§ **Assigned task**
Your task is to reproduce exactly the lines that run from the beginning of the data through the line where "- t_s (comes" appears.

§ **Data excerpts**
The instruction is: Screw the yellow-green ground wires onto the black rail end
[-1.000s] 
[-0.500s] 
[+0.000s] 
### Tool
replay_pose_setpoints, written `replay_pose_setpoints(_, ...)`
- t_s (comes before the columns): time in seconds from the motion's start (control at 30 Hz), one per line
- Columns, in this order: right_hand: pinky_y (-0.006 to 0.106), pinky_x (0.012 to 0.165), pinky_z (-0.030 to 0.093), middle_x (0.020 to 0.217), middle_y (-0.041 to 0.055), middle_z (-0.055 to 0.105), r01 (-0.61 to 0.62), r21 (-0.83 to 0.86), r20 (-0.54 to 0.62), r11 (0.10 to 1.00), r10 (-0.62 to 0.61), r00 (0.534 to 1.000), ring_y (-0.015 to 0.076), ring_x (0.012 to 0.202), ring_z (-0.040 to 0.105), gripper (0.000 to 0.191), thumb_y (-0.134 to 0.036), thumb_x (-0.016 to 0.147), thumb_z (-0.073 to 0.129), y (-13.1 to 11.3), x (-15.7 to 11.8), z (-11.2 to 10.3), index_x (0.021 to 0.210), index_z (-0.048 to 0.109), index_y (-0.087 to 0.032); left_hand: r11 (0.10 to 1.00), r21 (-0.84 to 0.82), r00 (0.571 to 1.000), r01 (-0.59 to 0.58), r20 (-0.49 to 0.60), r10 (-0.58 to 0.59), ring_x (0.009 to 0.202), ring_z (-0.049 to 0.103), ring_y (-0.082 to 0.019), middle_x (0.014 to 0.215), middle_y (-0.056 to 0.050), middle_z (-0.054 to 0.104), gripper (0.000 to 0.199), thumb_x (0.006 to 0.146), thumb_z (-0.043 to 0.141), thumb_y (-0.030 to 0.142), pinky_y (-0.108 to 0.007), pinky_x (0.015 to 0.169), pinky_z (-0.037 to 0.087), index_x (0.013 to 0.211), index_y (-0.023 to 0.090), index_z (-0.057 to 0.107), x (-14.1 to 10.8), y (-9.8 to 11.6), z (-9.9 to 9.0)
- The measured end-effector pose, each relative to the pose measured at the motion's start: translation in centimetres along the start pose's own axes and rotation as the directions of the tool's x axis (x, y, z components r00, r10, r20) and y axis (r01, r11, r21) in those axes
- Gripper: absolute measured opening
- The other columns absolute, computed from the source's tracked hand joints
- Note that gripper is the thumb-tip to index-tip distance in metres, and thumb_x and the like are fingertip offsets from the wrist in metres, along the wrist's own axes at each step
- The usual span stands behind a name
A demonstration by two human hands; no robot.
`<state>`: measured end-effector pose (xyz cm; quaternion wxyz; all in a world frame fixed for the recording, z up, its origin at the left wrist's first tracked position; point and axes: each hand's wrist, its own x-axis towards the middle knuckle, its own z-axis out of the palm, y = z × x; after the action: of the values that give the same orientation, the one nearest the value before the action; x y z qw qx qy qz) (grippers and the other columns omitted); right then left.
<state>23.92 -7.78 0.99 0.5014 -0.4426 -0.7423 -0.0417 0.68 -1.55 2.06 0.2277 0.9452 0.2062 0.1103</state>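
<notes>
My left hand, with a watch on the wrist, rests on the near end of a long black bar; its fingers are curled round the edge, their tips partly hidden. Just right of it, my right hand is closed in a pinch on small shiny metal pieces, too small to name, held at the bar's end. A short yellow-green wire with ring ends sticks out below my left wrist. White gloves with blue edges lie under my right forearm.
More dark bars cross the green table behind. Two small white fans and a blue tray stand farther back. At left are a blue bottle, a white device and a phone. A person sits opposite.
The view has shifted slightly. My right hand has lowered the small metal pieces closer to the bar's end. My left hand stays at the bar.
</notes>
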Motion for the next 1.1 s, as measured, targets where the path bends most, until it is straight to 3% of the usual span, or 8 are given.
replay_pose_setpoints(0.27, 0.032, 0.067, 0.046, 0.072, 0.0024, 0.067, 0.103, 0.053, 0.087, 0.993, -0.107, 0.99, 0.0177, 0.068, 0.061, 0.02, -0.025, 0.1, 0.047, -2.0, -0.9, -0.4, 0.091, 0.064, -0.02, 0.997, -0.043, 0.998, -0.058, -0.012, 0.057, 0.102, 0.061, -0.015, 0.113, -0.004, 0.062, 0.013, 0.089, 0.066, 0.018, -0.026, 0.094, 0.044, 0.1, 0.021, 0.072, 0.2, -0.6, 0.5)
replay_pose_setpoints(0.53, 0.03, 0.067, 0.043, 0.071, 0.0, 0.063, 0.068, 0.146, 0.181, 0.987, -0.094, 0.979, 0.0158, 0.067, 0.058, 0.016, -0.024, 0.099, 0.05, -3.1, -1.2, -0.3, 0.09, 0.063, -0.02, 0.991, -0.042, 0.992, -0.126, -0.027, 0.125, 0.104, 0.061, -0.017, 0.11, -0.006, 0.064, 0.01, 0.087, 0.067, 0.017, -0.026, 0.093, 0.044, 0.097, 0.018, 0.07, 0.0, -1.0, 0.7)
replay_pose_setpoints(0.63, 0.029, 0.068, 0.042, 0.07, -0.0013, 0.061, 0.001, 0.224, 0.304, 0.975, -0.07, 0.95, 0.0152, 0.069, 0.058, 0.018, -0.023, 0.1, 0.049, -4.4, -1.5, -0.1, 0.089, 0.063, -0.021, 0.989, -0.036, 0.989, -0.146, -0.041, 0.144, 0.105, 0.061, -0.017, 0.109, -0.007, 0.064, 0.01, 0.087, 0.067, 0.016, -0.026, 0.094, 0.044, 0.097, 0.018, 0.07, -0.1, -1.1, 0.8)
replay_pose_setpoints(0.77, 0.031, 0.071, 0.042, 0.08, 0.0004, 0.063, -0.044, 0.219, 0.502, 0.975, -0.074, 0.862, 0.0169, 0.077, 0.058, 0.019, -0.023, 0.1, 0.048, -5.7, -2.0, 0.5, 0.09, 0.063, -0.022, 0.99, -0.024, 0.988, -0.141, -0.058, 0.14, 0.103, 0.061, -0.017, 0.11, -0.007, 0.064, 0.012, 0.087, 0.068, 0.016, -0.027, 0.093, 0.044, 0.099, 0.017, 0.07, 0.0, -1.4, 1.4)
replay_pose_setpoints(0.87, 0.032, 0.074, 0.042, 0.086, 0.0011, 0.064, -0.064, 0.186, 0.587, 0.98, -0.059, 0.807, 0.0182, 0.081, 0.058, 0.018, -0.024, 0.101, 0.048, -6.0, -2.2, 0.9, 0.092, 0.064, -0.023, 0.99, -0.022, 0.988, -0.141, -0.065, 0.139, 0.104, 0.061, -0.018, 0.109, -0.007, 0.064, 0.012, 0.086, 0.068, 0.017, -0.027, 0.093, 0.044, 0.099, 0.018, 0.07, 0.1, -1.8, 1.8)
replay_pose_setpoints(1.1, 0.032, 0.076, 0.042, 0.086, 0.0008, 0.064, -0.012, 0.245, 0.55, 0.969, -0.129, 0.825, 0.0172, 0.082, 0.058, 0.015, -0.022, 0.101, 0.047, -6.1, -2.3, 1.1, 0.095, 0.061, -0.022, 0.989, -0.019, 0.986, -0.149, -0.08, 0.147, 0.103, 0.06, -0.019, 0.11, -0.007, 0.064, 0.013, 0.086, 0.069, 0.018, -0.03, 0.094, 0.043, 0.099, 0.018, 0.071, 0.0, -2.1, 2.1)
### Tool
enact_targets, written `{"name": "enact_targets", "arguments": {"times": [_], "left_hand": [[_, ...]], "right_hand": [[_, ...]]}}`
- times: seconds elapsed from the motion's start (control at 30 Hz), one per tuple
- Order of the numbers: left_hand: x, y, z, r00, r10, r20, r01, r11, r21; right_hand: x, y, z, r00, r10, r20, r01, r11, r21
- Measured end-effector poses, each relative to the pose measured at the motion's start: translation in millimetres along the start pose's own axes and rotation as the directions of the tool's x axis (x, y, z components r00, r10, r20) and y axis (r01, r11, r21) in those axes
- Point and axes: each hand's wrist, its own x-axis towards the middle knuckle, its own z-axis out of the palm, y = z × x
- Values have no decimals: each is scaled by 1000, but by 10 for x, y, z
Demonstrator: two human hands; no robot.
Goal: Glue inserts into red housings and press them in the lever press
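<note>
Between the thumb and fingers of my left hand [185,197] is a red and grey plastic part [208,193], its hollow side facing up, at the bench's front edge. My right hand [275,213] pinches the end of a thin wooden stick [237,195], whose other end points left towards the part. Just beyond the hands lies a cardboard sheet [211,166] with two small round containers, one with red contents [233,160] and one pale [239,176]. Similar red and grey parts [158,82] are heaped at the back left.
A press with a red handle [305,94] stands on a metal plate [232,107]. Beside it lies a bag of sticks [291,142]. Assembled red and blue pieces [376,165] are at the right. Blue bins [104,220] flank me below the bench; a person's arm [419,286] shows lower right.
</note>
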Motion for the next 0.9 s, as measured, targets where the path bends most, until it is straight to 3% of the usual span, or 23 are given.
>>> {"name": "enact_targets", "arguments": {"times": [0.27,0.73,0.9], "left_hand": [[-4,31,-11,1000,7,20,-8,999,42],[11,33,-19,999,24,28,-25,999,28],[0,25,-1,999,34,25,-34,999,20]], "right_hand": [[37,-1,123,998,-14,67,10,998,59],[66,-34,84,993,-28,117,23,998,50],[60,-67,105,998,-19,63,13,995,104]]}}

§ **Solution**
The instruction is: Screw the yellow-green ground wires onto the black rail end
[-1.000s] 
[-0.500s] 
[+0.000s] 
### Tool
replay_pose_setpoints, written `replay_pose_setpoints(_, ...)`
- t_s (comes before the columns): time in seconds from the motion's start (control at 30 Hz), one per line

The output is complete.